The pickups are a reliable part when identifying a guitar. Over the years, all of them or at least one of the entire set have usually been dated.
With instruments from the 1960s, I often encounter pickups on which the date is handwritten. Unfortunately, many a time it is not legible and the originality of the pickup must be verified, for example, by its specifications or material and design. In the 1970s, common dating is in the form of a stamp. The year is usually indicated by the last one or two digits of the year.
For a more accurate dating of a guitar, always refer to all surviving data
The individual parts of a guitar were usually made separately and in different quantities. The factory often had a more extensive stock of necks, bodies, pickups, bridges, potentiometers, and other parts available. Guitars were then pieced together as they came out, not strictly by the date of each part production.
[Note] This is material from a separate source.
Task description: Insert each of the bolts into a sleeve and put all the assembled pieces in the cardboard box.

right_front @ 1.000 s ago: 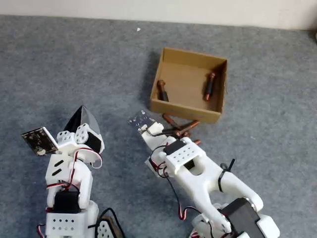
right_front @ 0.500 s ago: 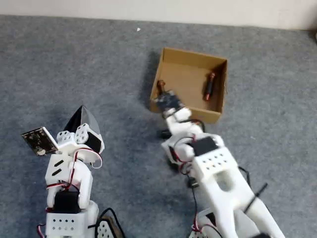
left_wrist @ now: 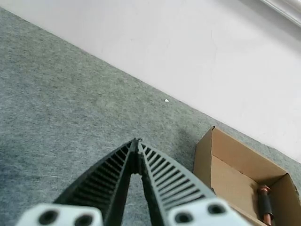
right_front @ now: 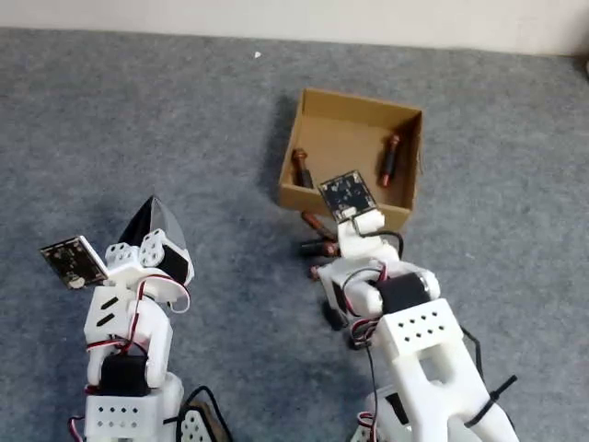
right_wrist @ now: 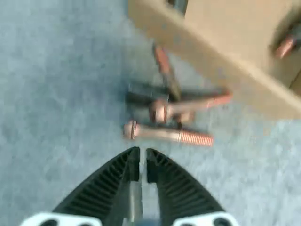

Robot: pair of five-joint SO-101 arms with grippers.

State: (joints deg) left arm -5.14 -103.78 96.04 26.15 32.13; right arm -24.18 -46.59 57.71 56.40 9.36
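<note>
Sitting open-topped on grey carpet (right_front: 138, 110), toward the far side near a white wall (right_front: 276, 14): box (right_front: 342, 204), cardboard, four low walls. Inside, two assembled pieces, well apart: first piece (right_front: 302, 170) along the wall nearer the left arm, second piece (right_front: 388, 161) along the opposite wall, each a copper bolt through a dark sleeve. Outside, on carpet just beside the box's near wall: loose pile (right_front: 324, 241) of bolts and sleeves, not yet boxed. Seen blurred from the right wrist: bare bolt (right_wrist: 167, 134) lying crosswise, closest to the fingertips; behind it, another bolt (right_wrist: 193, 103) crossing a dark sleeve (right_wrist: 141, 96); farther on, third bolt (right_wrist: 164, 66) slanting up to the box wall. Exact count in pile: cannot tell. Left gripper (left_wrist: 137, 141): fingers pressed together tip to tip, nothing held, raised over bare carpet, well apart from box and pile. Right gripper (right_wrist: 142, 153): fingers drawn together with a thin slit between, nothing held, poised over carpet just short of the bare bolt, aimed at the pile. Right arm (right_front: 414, 331): stretched toward the box's near wall, wrist above the pile.
</note>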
So it’s pretty standard for a guitar with a serial number from 1976, for example, to have a neck from 1975, a body from 1974, potentiometers from 1977, and pickups from 1976. In other words: the guitar was made between 1974 and 1977. The more data is preserved on the guitar, the more accurately one can determine the overall dating.
If you have the opportunity to examine a large number of guitars, you can date them to specific periods by other features than the date itself. There have been many publications and articles written about Fender where you can read a lot of valuable details, such as which famous employees worked in the factory and what parts of guitars they used to make. Thus, the stamp with the name of the worker who made the neck or body can also be important for dating. If the date on the neck is illegible, but the name is provided, you can at least determine the production period by the years in which this person was employed at Fender, for example, making necks.
One of the famous 1950s workers is Tadeo Gomez, whose necks are highly prized today. Then in the seventies and eighties, the name Torres appears a lot on necks.
Some periods are also dated by the materials used—a type of wood, type of lacquer, its color, and similar specifications.
Beware of fakes
Unfortunately, as is often the case in other areas, with guitars, too, counterfeits and fakes are floating around the world in large numbers to deceive buyers and sell them replicas. In today’s world, with many used guitars being sold across countries via the web just based on advertisements and photos, it’s easy to get duped. It also makes it difficult to pursue any claims, as sellers sometimes stop communicating after the sale.
Many smooth operators buy up different parts of guitars, put them together, and resell them as originals from one era or another. In many cases, fraud is difficult to detect. That’s why I recommend contacting a professional, such as a guitar technician, who has experience working with guitars across time and can spot fakes and various jigsaw pieces. This is worthwhile not only for old valuable guitars but also for standard second-hand instruments.
Forgeries also appear on reputable sites because it’s difficult to check every single advertisement. I also came across replicas of old Fenders from the 1950s offered for thousands of euros as originals. Fortunately, there are many collectors and enthusiasts worldwide who monitor the market for old instruments and point out possible scams.